### HOW TO COMPLETE THIS TASK
Begin with the first line of the entries below and reproduce each line exactly, ending with the line that holds "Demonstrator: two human".

### RECORDS TO USE
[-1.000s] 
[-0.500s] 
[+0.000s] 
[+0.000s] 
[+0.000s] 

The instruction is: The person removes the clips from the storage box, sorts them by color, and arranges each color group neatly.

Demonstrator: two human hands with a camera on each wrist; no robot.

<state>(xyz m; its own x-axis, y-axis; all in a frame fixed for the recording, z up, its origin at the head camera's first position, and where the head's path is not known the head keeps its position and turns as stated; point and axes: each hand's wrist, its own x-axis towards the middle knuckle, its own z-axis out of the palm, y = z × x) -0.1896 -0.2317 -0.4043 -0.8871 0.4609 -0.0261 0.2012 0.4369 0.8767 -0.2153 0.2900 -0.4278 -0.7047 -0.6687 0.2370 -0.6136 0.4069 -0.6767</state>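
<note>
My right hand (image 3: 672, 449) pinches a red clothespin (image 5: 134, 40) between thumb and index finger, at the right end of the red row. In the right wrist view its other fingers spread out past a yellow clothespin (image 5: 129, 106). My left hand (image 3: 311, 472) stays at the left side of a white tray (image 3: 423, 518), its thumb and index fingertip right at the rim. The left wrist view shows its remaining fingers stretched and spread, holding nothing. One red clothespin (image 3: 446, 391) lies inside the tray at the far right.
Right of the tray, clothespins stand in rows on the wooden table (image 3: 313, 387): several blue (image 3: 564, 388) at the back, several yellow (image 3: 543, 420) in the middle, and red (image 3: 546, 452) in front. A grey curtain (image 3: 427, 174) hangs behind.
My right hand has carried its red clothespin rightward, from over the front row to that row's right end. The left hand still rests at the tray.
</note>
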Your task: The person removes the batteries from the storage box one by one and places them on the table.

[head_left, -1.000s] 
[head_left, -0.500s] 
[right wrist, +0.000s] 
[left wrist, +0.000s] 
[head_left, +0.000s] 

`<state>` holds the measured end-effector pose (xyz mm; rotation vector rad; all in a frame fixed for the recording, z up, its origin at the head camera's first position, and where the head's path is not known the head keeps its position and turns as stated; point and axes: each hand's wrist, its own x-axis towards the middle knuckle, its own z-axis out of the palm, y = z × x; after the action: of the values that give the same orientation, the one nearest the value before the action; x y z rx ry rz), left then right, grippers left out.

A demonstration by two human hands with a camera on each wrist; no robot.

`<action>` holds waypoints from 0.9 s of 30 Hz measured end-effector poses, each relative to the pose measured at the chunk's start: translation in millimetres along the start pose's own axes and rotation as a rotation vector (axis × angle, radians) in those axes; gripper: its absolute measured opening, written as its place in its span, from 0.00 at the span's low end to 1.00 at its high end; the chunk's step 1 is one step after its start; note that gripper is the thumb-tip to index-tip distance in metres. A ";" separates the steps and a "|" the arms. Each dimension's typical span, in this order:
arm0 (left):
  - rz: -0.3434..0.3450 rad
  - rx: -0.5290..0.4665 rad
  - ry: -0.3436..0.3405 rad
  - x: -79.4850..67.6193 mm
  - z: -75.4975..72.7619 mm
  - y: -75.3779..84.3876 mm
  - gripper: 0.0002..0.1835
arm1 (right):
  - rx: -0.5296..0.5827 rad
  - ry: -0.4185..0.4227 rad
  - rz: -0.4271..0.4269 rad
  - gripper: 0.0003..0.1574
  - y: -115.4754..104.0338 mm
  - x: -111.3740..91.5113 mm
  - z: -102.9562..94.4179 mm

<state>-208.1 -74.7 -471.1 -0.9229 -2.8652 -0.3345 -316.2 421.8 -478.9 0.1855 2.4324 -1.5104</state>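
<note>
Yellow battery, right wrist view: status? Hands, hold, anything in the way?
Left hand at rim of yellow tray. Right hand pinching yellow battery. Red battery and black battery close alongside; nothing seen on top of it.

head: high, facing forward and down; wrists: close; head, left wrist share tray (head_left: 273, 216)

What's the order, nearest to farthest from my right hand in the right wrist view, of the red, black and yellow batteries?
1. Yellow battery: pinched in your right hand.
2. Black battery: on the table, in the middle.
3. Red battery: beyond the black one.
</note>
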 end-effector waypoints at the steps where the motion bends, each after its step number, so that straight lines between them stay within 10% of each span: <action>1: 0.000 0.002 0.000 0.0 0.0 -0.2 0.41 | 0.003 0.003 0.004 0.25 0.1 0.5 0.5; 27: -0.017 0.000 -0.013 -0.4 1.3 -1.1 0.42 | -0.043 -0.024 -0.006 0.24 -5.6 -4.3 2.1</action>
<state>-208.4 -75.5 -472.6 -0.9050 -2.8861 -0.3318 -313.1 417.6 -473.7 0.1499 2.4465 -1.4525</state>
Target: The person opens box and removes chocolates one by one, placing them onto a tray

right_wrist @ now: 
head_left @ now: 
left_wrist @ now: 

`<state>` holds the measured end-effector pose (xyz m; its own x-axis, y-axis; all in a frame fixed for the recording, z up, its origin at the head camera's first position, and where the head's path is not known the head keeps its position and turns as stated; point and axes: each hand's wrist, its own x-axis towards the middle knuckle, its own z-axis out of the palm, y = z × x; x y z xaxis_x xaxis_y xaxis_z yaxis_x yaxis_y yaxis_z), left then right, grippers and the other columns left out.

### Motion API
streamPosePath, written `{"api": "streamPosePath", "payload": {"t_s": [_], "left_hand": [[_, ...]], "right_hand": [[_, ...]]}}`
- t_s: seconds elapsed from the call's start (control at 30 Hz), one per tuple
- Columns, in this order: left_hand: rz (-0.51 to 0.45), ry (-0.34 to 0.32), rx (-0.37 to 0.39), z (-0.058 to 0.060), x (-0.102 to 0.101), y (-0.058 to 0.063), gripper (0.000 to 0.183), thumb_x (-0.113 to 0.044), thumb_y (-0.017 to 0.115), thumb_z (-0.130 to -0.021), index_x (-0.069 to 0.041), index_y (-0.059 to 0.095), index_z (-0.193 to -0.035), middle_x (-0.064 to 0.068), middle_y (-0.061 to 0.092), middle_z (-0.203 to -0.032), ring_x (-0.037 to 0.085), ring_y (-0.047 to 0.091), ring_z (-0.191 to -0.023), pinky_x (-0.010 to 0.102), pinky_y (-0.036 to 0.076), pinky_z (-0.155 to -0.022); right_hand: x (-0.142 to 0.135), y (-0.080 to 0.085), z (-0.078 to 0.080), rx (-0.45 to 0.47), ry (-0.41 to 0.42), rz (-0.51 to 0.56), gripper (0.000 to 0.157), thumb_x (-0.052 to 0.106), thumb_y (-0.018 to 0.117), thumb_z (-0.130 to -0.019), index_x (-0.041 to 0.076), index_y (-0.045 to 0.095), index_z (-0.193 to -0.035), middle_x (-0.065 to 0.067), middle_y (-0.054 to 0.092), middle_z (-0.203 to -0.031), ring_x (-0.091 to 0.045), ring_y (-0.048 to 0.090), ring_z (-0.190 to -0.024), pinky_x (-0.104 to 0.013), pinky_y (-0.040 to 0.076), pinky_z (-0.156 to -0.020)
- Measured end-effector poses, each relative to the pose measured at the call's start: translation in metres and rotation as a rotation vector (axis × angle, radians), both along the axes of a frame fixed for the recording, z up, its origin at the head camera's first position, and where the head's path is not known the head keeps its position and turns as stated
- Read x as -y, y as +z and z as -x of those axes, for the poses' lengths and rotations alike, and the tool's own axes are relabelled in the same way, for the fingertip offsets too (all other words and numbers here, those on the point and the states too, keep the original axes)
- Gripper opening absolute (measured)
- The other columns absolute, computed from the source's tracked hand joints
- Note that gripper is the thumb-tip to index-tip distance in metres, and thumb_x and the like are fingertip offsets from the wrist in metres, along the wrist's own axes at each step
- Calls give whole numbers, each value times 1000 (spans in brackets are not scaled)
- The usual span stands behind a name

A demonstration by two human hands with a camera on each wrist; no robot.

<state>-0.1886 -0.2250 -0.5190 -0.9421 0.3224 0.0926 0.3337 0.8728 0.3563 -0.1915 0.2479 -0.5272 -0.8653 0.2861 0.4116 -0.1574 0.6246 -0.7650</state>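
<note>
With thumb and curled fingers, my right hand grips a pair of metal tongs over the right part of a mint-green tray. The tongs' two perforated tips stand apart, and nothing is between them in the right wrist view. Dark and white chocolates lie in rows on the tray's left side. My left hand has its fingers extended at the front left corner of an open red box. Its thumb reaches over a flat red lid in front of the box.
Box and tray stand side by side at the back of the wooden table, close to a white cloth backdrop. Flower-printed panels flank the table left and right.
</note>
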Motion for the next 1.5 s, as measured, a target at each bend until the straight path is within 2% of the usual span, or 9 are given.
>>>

### RESPONSE BOX
[-1.000s] 
[-0.500s] 
[+0.000s] 
[+0.000s] 
[+0.000s] 

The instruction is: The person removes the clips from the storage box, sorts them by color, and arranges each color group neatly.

Demonstrator: two human hands with a camera on each wrist; no robot.

The output given is complete.